- AIM OF THE EXERCISE -
Would you reproduce the whole listing exactly, minus its images?

- SOURCE MATERIAL -
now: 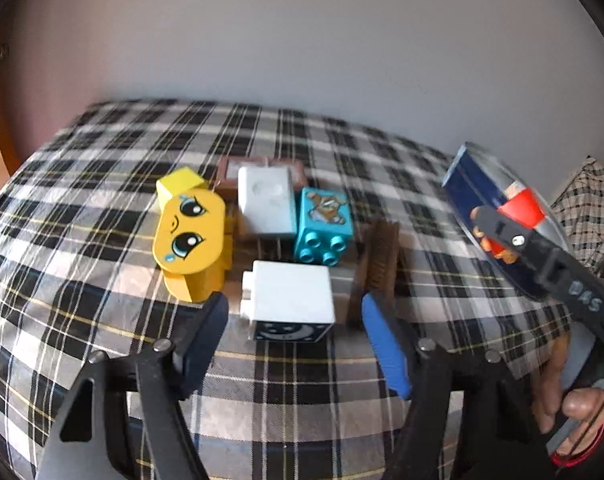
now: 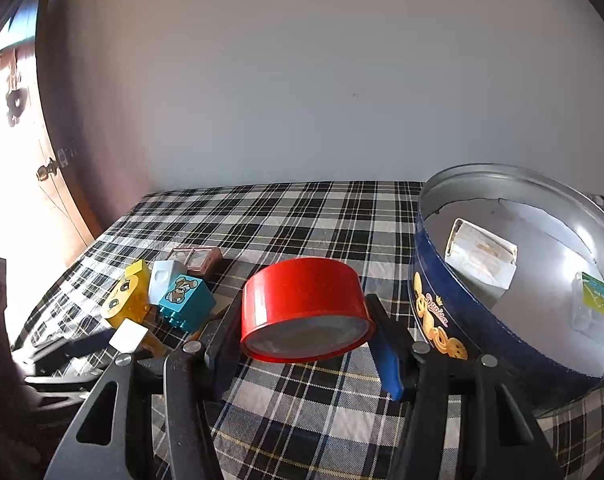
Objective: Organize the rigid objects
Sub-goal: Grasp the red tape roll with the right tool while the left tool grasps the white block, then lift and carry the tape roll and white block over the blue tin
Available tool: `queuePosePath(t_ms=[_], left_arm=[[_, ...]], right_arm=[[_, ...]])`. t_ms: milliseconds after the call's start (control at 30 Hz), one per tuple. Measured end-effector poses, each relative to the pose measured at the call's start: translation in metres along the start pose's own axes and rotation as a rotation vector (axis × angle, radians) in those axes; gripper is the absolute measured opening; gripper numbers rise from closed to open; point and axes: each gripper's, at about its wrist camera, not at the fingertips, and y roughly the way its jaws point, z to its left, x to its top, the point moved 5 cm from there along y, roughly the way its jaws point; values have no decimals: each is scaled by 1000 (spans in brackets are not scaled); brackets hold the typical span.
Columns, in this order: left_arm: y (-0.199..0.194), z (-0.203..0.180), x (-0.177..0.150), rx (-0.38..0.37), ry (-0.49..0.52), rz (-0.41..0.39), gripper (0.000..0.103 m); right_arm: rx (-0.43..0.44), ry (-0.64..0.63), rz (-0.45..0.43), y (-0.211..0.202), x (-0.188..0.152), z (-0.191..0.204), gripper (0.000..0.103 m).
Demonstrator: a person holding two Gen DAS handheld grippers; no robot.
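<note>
A plain pale wall (image 2: pixel 302 80) backs a tabletop (image 1: pixel 122 152) draped in black, white and grey plaid cloth with thin yellow lines; at the far left of the right wrist view a wooden door with a round knob (image 2: pixel 46 173) stands in bright light.

The largest item, a round navy cookie tin (image 2: pixel 433 320) printed with golden cookies, sits open on the cloth at the right of the tabletop, its silver interior holding a white wrapped packet (image 2: pixel 481 260) and a green-labelled packet (image 2: pixel 597 300).

Just left of the tin, the right gripper (image 2: pixel 302 336) holds a red roll of tape (image 2: pixel 302 304) above the cloth, its jaws pressed against the roll's two sides, about half apart.

Well left of the tin lies a cluster of toy blocks: a yellow block (image 1: pixel 190 236) with a tearful cartoon face, a white block (image 1: pixel 290 300) with a dark moon-and-stars side facing the camera, a pale grey-white block (image 1: pixel 266 204), a teal block (image 1: pixel 323 224) showing a bandaged puppy and four studs, and a brown framed piece (image 1: pixel 228 176) behind them. A brown bristle brush (image 1: pixel 377 264) stands on edge between the blocks and the tin.

The left gripper (image 1: pixel 294 320) straddles the white block, its jaws partly open with a gap on each side, gripping nothing.
</note>
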Motion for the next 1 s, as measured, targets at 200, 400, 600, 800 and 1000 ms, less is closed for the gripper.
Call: queuePosePath(t_ms=[200, 400, 600, 800, 1000], left_arm=[[10, 1, 1, 42, -24, 17, 45], [9, -1, 1, 58, 1, 17, 43], [-11, 5, 7, 44, -50, -96, 42], [-32, 0, 19, 56, -43, -229, 42], [-46, -20, 30, 27, -31, -304, 42]], right_arm=[[20, 18, -7, -5, 1, -2, 59], [84, 47, -13, -9, 3, -3, 59], [235, 122, -80, -27, 12, -10, 59], [320, 151, -171, -49, 22, -18, 59], [337, 130, -257, -71, 29, -23, 59]])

- TASK RESULT -
now: 
now: 
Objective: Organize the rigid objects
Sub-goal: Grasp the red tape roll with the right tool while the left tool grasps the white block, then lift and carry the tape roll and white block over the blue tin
Available tool: `queuePosePath(t_ms=[_], left_arm=[[_, ...]], right_arm=[[_, ...]])`. t_ms: milliseconds after the call's start (control at 30 Hz), one per tuple. Measured end-effector poses, each relative to the pose measured at the call's start: translation in metres along the start pose's own axes and rotation as a rotation vector (axis × angle, radians) in those axes; gripper is the absolute measured opening; gripper numbers rise from closed to open; point and axes: each gripper's, at about its wrist camera, not at the fingertips, and y roughly the way its jaws point, z to its left, x to its top, the point moved 5 cm from there along y, roughly the way its jaws point; values have no decimals: each is scaled by 1000 (spans in brackets are not scaled); brackets hold the typical span.
Columns, in this order: left_arm: y (-0.199..0.194), z (-0.203..0.180), x (-0.177..0.150), rx (-0.38..0.37), ry (-0.49..0.52), rz (-0.41..0.39), gripper (0.000..0.103 m); right_arm: rx (-0.43..0.44), ry (-0.64..0.63), rz (-0.45..0.43), y (-0.211..0.202), x (-0.188..0.152), z (-0.191..0.204), gripper (0.000..0.103 m).
Demonstrator: a person holding two Gen DAS handheld grippers; no robot.
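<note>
A plain pale wall (image 2: pixel 302 80) backs a tabletop (image 1: pixel 122 152) draped in black, white and grey plaid cloth with thin yellow lines; at the far left of the right wrist view a wooden door with a round knob (image 2: pixel 46 173) stands in bright light.

The largest item, a round navy cookie tin (image 2: pixel 433 320) printed with golden cookies, sits open on the cloth at the right of the tabletop, its silver interior holding a white wrapped packet (image 2: pixel 481 260) and a green-labelled packet (image 2: pixel 597 300).

Just left of the tin, the right gripper (image 2: pixel 302 336) holds a red roll of tape (image 2: pixel 302 304) above the cloth, its jaws pressed against the roll's two sides, about half apart.

Well left of the tin lies a cluster of toy blocks: a yellow block (image 1: pixel 190 236) with a tearful cartoon face, a white block (image 1: pixel 290 300) with a dark moon-and-stars side facing the camera, a pale grey-white block (image 1: pixel 266 204), a teal block (image 1: pixel 323 224) showing a bandaged puppy and four studs, and a brown framed piece (image 1: pixel 228 176) behind them. A brown bristle brush (image 1: pixel 377 264) stands on edge between the blocks and the tin.

The left gripper (image 1: pixel 294 320) straddles the white block, its jaws partly open with a gap on each side, gripping nothing.
</note>
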Motion for the next 1 s, as measured, targets at 200, 400, 600, 800 and 1000 ms, less is closed for the gripper.
Call: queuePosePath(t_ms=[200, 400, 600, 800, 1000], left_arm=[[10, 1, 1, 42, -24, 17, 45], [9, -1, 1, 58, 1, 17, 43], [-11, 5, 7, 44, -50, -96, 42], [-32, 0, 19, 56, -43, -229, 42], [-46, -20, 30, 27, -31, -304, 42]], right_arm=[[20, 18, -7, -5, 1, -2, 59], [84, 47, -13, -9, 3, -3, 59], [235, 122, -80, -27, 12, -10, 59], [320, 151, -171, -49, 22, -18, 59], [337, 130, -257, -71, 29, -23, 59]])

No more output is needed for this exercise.